[Collection entries]

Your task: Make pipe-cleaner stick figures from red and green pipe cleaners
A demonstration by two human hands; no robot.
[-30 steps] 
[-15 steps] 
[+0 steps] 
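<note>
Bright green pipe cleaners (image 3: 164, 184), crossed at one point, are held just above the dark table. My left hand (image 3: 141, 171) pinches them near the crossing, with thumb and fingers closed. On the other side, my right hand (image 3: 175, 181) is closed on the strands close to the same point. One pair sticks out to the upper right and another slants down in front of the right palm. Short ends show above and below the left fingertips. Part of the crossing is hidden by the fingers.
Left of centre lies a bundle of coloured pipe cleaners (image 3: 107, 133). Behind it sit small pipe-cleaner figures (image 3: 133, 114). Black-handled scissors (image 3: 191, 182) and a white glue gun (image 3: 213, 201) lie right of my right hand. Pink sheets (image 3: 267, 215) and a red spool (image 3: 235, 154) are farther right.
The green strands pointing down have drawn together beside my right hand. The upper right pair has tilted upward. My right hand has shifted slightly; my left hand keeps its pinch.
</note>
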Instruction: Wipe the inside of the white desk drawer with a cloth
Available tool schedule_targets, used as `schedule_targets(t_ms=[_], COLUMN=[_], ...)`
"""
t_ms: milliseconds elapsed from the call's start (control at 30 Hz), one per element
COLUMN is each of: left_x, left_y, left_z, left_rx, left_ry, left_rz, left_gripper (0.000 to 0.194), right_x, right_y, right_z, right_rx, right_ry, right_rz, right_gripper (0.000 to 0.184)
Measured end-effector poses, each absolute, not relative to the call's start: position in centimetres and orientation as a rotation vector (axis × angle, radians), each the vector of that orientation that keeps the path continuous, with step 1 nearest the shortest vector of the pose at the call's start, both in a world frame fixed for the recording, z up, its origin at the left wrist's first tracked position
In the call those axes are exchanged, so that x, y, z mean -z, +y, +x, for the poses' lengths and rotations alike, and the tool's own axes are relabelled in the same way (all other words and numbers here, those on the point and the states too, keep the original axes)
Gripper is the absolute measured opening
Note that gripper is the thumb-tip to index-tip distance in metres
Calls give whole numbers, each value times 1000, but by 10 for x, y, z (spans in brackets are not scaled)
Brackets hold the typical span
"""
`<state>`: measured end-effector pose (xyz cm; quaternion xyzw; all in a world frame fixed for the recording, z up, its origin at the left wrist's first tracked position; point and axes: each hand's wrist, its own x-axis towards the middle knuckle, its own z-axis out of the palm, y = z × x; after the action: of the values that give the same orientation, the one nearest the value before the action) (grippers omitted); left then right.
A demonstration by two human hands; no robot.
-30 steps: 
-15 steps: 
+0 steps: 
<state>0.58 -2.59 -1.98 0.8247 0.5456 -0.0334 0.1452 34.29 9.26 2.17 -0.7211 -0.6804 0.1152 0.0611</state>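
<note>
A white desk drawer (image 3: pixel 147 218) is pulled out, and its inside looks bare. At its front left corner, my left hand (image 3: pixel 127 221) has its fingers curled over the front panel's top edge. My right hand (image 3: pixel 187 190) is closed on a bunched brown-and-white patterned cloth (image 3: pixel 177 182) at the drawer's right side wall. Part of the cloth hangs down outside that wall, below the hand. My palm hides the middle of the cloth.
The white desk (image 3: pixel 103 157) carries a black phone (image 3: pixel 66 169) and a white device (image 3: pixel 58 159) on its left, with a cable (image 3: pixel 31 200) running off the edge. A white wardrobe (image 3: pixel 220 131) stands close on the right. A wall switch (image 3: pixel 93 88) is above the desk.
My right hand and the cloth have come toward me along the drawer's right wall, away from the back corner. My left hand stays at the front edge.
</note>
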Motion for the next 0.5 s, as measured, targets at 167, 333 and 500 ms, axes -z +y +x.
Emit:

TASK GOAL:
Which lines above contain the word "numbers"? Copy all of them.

EXERCISE RESULT:
In the call those axes are exchanged, so that x, y, z mean -z, +y, +x, for the poses' lengths and rotations alike, and the tool's own axes are relabelled in the same way (all other words and numbers here, those on the point and the states too, keep the original axes)
Calls give whole numbers, each value times 1000, but by 10 for x, y, z (spans in brackets are not scaled)

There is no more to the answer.